It seems to me, the number one reason many of us cannot seem to agree on what is right and wrong behavior for Christians is that we have a fundamentally different way of viewing right and wrong. I hope you will take a minute and examine these two viewpoints, while examining your own viewpoint. Perhaps we can move a step closer to biblical unity.
Here are the two viewpoints and how they radically differ from one another:
1. “If it isn’t WRONG, it’s alright.”
The first viewpoint is that if a behavior isn’t specifically condemned, then it must be acceptable to God. These folks reason, “If God didn’t want people to do this, He would have specifically told them not to.” There is certainly a long list of prohibitions in Scripture (yes, even in the New Testament), but this viewpoint runs on the assumption that these lists are exhaustive.
Furthermore, although many who hold this view accuse the second group of being legalistic, this viewpoint actually tends to be more legalistic in nature. After all, isn’t it legalistic to treat the New Testament like a legal document, demanding it explain in detail all the things we’re not allowed to do? This viewpoint also lends itself to searching for loopholes, saying, “Well, God only condemns this certain behavior under these circumstances, but not under these circumstances. So, I guess it’s fine for me to do it.” Those who hold this viewpoint tend to think more like a lawyer than a disciple.
2. “If it isn’t RIGHT, it’s wrong.”
The second viewpoint is that if a behavior is not good, righteous, and pleasing to God, it should be abstained from. In other words, if there is any question about whether a behavior is pleasing to God, then the Christian should stay away from such a behavior. The reasoning here is, “If God was pleased with this behavior, He would have told me to do it. But since He didn’t tell me to, it would be presumptuous to assume it’s alright.” This viewpoint doesn’t assume the Bible’s list of sins is exhaustive, but it does assume the Bible paints a complete picture of righteous living (2 Timothy 3:17).
The key here is making an effort to please God. Instead of relating to God like a lawyer, we relate to Him like a loved one. We search His word to see what kind of behavior is pleasing to Him. We concern ourselves – not with how close we can get to “the line” without stepping over but – with how close we can get to God and far we can remove ourselves from sin.
Scriptural Basis for the Second Viewpoint
Here are some passages of Scripture to consider pertaining to this issue.
2 Timothy 3:16-17
All Scripture is breathed out by God and profitable for teaching, for reproof, for correction, and for training in righteousness, that the man of God may be complete, equipped for every good work.
And whatever you do, in word or deed, do everything in the name of the Lord Jesus, giving thanks to God the Father through him.
2 Corinthians 5:7-10
for we walk by faith, not by sight. Yes, we are of good courage, and we would rather be away from the body and at home with the Lord. So whether we are at home or away, we make it our aim to please him. For we must all appear before the judgment seat of Christ, so that each one may receive what is due for what he has done in the body, whether good or evil.

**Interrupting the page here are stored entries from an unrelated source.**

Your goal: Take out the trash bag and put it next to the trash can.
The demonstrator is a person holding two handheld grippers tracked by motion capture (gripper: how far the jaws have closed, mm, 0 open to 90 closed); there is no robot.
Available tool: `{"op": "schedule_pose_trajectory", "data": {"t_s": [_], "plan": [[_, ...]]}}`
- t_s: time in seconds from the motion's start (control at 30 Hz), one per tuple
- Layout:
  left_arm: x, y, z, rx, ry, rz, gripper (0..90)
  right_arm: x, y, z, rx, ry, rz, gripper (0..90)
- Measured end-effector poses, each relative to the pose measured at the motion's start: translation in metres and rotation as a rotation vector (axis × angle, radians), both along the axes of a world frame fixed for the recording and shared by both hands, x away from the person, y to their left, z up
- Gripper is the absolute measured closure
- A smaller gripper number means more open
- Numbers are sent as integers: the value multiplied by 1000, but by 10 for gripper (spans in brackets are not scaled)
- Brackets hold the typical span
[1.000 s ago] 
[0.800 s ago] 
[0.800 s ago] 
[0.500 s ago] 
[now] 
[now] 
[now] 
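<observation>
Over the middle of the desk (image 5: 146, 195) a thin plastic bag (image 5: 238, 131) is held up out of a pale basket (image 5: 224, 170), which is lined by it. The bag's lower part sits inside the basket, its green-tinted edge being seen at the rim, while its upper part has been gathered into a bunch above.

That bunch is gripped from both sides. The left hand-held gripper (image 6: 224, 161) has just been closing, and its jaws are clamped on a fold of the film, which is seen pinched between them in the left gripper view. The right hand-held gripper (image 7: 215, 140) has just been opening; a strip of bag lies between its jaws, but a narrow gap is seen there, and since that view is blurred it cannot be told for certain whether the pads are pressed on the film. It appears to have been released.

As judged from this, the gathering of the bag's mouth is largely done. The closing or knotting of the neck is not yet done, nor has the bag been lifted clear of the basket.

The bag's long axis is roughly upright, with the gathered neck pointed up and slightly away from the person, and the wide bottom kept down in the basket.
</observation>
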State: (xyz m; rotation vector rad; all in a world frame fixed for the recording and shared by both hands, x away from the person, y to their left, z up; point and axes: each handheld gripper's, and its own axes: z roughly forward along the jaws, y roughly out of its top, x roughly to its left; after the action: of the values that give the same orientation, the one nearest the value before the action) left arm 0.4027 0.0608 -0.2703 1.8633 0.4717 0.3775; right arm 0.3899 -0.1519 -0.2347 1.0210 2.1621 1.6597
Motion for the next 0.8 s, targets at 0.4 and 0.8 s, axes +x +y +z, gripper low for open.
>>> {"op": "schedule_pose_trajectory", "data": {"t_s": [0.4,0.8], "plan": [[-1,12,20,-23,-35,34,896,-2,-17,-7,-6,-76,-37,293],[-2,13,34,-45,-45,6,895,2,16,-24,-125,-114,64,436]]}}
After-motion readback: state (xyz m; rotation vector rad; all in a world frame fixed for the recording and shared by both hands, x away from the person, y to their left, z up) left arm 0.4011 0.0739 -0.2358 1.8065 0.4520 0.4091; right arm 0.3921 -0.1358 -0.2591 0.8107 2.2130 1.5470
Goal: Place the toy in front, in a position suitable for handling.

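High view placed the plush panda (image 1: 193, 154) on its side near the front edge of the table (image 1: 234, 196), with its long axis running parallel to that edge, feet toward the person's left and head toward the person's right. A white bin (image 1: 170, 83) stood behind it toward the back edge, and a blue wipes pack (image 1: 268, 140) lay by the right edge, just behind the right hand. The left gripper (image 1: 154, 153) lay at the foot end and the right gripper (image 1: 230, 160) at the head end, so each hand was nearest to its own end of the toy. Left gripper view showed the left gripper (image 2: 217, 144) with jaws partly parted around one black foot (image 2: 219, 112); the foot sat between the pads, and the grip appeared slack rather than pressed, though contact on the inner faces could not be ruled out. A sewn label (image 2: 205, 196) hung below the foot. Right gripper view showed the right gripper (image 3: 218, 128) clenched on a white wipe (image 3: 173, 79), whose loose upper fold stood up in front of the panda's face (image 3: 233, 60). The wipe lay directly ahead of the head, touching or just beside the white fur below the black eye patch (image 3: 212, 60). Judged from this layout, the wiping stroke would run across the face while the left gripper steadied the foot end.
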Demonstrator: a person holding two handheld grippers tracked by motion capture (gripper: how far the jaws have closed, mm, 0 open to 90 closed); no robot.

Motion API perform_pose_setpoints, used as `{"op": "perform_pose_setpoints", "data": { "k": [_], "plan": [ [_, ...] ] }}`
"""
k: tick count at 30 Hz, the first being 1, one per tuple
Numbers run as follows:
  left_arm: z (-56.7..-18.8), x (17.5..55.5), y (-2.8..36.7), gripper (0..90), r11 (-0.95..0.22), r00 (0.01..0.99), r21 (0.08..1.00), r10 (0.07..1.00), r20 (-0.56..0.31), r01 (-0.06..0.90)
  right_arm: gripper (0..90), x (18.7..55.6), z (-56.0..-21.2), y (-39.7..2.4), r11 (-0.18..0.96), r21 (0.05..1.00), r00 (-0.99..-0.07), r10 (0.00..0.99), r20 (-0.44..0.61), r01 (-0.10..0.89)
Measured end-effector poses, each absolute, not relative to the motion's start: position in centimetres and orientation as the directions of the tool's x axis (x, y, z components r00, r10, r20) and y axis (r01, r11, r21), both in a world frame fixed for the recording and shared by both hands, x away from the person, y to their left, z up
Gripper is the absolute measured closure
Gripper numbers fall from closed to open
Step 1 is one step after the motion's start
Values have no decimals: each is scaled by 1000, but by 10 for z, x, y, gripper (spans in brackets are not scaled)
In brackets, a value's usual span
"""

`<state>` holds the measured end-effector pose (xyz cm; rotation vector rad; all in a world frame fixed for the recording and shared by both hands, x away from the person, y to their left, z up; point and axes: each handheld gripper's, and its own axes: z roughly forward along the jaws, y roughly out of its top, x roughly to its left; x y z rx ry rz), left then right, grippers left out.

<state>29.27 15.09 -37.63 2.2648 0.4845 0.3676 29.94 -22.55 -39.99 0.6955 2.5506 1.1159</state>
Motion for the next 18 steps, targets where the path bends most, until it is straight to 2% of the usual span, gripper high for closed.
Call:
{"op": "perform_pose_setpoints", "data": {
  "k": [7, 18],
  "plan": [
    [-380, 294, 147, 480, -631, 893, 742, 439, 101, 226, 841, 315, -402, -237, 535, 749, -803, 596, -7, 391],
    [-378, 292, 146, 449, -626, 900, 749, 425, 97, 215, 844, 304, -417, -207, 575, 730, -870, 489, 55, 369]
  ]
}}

…For whatever does not proceed from faith is sin.
1 Corinthians 10:23-24
‘All things are lawful,’ but not all things are helpful. ‘All things are lawful,’ but not all things build up. Let no one seek his own good, but the good of his neighbor.
We could go on and on with passages of Scripture, but to me the whole issue comes down to this question, “Who are you trying to please?” As a husband, I do not insist my wife make a list of all the things she does not want me to do. I do not try to get as close as possible to “the line” of what bothers her and displeases her. Because I love her, I make it my goal to please her and avoid things that might bother her.
As Christians, shouldn’t we have that mindset when it comes to the Lord? Shouldn’t our goal simply be to please Him?
This principle touches so many issues in Christian life. It is the reason some Christians abstain from alcohol and others see no problem with having a few beers with their friends. It is the reason some Christian women wear dresses to the floor and others see no problem with wearing an “itsy-bitsy” bikini. It is the reason some Christians do not worship with an instrument and others see no problem with a rock band in worship.
If we’re honest though, most of us would have to admit we are somewhat inconsistent in how we view certain behaviors. Sometimes we view things through the second viewpoint and sometimes we view things through the first viewpoint. And what’s even worse, sometimes we use one standard for ourselves and another standard for others. We say, “You can’t do that because God hasn’t given you permission, but I can do this because God never said I couldn’t.” This double standard is one of traps the Pharisees fell into and it is one we must make every effort to avoid.
We must simply be people who use the standard of Scripture to determine what pleases God and live accordingly. That’s what true discipleship is all about. Furthermore, we must teach and admonish each other to do the same (2 Timothy 3:16-17).